We are a young firm with a young team, working with a young clientele.  Sometimes, tempers can flare – at either end of a phone.  We’ve chosen to take a conscious effort, if that happens, to take a deep breath, and ask the angry customer to tell us more.  Even when a customer is being rude or ignorant – as long as they don’t threaten our employees, we’ll let them have their say.  It was a hard pill to swallow for us – after all, your instinct is to snap back.  But, we’re all people, and people have bad days.  We remind ourselves here that if someone is going to have a bad day, we want to make it a little bit better, not a little bit worse.

Transparency is King

We are a travel agency, so we all love to travel. Most of our team has been to multiple countries.  (One woman on our sales team has visited 52 countries before she was 24.)  We were taking for granted certain elements of travel and we needed to remind ourselves that many of our clients have never been on an airplane, much less traveled internationally. 

Sometimes it means reminding people about the blatantly obvious.  One traveler en route to Australia stepped outside for a cigarette on a layover in Singapore.  When he discovered how hot and humid Singapore was, he instantly decided to abort his trip “because there’s no way he could handle that kind of humidity.”  He turned around and caught the next flight back to North America, turning his back on a six-month job contract (in a much cooler and less humid Australia.)

Ignoring for a moment that sometimes you just can’t fix stupid, it did remind us that we can do a better job of explaining what conditions are like, especially in a foreign environment.

Another area we realize we need to be transparent on is fare conditions for flights.  Many of our travelers require a customized fare, since job commencement dates or circumstances change.  At The Global Work & Travel Co., we were getting great value for some pretty unique air tickets, but they were still more expensive than a basic, economy class, no-frills ticket a client can buy online.  We discovered, the hard way after a few complaints, that we need to be crystal clear about what we are purchasing for our clients, and why. 

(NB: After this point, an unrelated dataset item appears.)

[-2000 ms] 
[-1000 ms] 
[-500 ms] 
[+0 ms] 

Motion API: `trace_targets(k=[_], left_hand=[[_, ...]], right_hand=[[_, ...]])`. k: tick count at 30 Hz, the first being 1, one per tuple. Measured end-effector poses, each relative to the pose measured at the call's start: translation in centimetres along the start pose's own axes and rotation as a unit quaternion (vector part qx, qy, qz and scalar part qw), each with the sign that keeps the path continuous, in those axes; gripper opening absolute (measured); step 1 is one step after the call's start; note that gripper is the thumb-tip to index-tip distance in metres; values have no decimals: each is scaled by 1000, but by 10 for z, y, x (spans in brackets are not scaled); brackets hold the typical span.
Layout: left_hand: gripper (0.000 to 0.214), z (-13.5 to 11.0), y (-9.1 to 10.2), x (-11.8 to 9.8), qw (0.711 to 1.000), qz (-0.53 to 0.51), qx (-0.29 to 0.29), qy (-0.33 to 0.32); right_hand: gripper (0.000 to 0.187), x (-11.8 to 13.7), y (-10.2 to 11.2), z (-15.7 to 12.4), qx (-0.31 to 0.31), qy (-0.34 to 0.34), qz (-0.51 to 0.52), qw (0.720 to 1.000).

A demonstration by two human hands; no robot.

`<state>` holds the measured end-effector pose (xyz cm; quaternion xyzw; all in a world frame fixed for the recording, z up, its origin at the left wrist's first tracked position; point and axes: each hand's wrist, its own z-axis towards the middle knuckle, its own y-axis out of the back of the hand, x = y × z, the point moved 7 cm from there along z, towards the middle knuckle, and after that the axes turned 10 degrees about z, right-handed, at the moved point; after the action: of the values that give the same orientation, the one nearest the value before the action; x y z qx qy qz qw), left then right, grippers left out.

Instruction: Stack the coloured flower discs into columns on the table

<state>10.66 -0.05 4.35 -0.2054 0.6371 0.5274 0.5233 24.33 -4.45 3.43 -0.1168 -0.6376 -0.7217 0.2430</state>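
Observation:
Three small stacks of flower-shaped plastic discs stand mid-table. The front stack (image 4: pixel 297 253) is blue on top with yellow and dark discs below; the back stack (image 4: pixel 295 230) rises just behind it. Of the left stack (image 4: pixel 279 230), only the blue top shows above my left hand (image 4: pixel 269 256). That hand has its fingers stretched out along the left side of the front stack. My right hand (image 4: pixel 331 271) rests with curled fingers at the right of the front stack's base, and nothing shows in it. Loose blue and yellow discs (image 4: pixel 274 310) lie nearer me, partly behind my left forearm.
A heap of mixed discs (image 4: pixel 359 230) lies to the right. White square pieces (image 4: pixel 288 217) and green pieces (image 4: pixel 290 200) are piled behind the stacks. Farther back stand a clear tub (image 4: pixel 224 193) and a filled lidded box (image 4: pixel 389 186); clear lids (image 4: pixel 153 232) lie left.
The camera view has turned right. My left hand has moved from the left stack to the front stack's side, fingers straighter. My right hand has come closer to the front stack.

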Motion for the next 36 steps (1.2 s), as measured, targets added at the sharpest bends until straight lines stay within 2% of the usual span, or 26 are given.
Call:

All in all, I love working with young people and giving them an experience of a lifetime.  We have thousands of happy customers and I sleep well knowing we have changed lives for the better.  But I think anyone in charge of a rapidly growing business will tell you – some mistakes are inevitable.  And we’ve made them.

The key is to use it as a lesson learned.  We recognized a need to devote increased attention to customer service and answering tough questions.  It’s an investment I know will pay off, because that’s the only way we’re going to double in size again.